Whatever holiday one celebrates, most children look forward to presents at this time of year. Adults also enjoy gifts, especially those that involve money. Now that bonus season is upon us all, we call your attention to a recent survey by the executive recruitment firm Korn Ferry, so you can see how your bank stacks up against others.
From Sep 17 to Oct 20 of this year, Korn Ferry surveyed 518 executives at a cross-section of companies across the US. According to the findings, 39% saw no change in bonus levels from 2013, 36% said they expected bonuses to increase and 15% expected a decrease. Of the respondents, the bulk expected to pay some sort of bonus and only 10% predicted they would pay no bonuses at all this year.
As you're digesting these figures and what it means for your bank, keep in mind this fundamental principle: The more you take care of employees, the more likely they are to take care of you. Consider for instance the well-documented connection between how employees are paid and their happiness on the job. Notably, compensation/pay was ranked as "very important" by 60% of employees, making it the top contributor to overall employee job satisfaction, according to the SHRM's 2014 Employee Job Satisfaction and Engagement Survey.
There's certainly something to be said for paying bonuses, especially at holiday time.

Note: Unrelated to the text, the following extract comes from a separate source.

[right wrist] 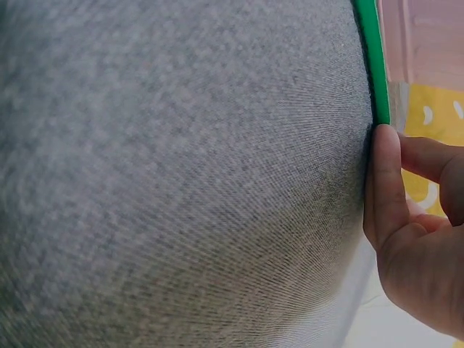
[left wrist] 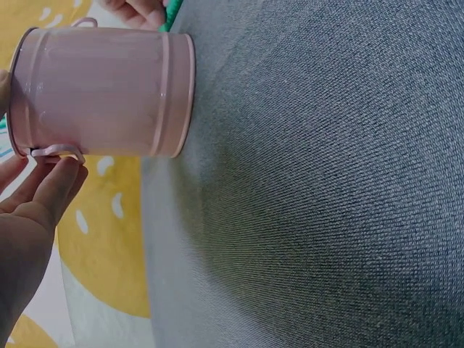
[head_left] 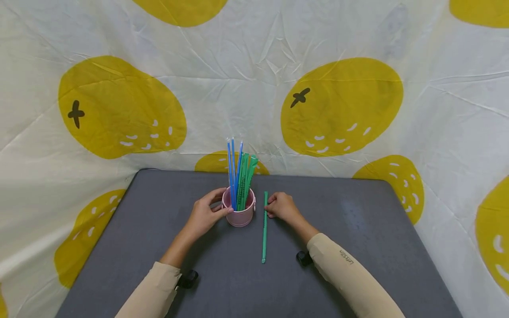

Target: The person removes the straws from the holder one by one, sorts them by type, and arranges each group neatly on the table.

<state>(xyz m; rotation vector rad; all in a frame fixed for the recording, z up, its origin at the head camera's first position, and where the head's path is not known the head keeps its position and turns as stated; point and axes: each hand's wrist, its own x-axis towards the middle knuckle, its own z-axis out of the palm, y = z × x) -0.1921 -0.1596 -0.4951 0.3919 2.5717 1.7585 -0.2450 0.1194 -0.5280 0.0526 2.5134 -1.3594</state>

While there may be limited amount of discretionary money to go around, it behooves you to reward your best and brightest employees in a meaningful way to make sure they are with you in the New Year.
Remember that many employees, especially lower paid ones, may count on bonus money and raises to help make ends meet. For instance, bank tellers in the US make $10.44 per hour on average, according to www.payscale.com, only a few dollars above the federally mandated minimum wage, so even small bonuses matter.
To be certain, money is only part of the equation when it comes to keeping employees happy. Benefits, job security, work environment and potential for advancement are also extremely important components of job satisfaction. Still, it is important not to underestimate the emphasis employees place on cash.
Employees are a bank's lifeblood, so take good care of them all year long. When it comes to compensating employees for hard work, giving generously can help your bank reap long-lasting rewards all year as you capture new customers and keep your sales teams happy, healthy and raring to go.